I clicked on the poster’s name—ghoulgirl25—then chose the option from a pop-up menu to send her a message.

Hi ghoulgirl25,

I saw your post in the thread about the hauntings at Newport High School. Can you share where you got your information? And when you were researching, did you notice if other places like businesses or hospitals have been reporting similar occurrences?

“So,” Garth said, drawing out the word, “since we’re on the topic of ghosts and dead people . . .”

I looked at him over the computer screen, but just for a second before resuming typing.

I’m writing an article for my school paper, and I’d like to have as accurate of information as possible. Us believers have to stick together, right?

“And you’re the most recent person I know to have died,” Garth continued.

Shit. Another person trying to get me to talk about that whole dying incident. Garth’s not-so-subtle subject change was my cue to leave.

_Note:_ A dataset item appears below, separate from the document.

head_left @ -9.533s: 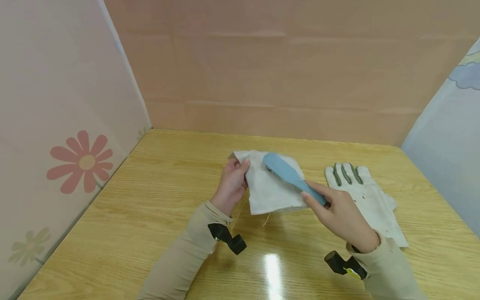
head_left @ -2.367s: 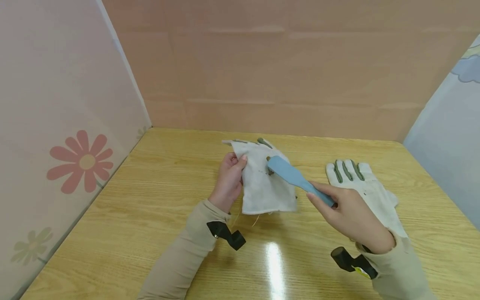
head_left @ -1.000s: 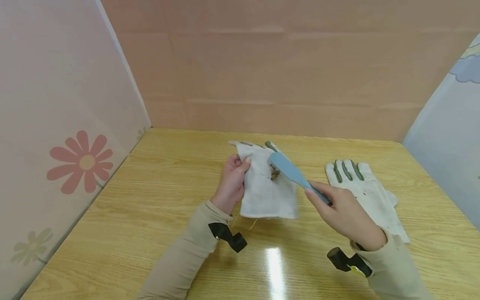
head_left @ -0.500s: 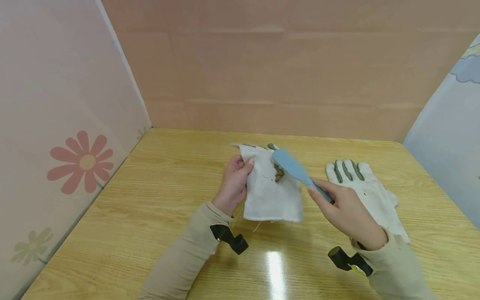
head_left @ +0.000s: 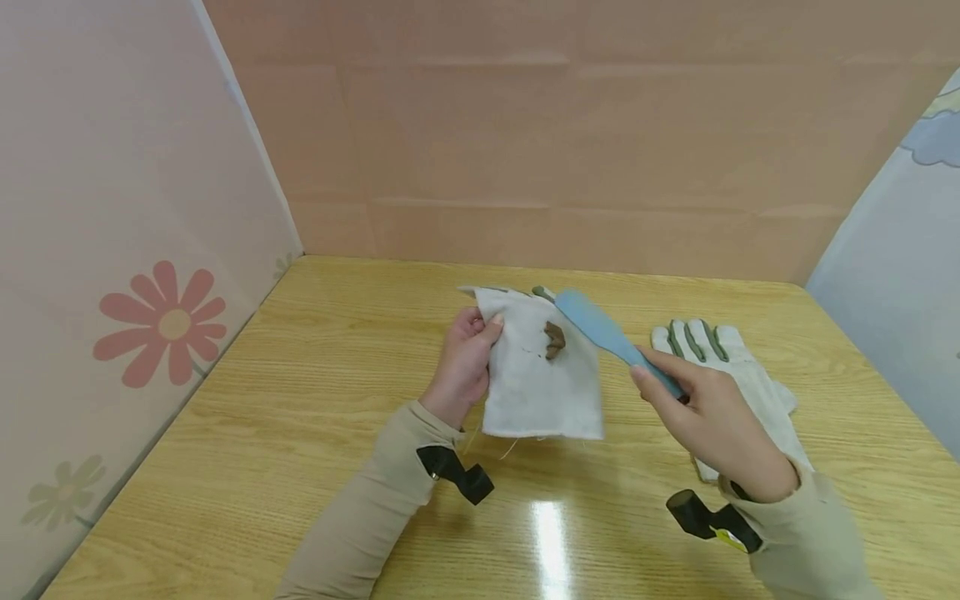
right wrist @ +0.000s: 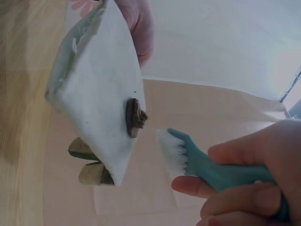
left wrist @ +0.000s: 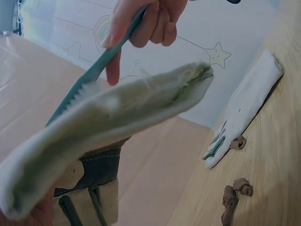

Can’t wait to hear back from you!

I paused, not sure what name to sign off with. I didn’t need this chick to get any bright, suspicious ideas about who I really was. I quickly typed my mom’s name—Genevieve—then pressed send.

“Well,” I said, snapping my laptop shut as soon as I’d sent the message. “Thanks for this.” I reached across the table and patted the top of Garth’s head. “It’s been real.” I tucked my laptop under my arm and headed for the door.

“Kat, wait.”

I paused with my hand on the door handle. “I can’t talk about it, Garth,” I said softly. Honestly. “I just can’t.”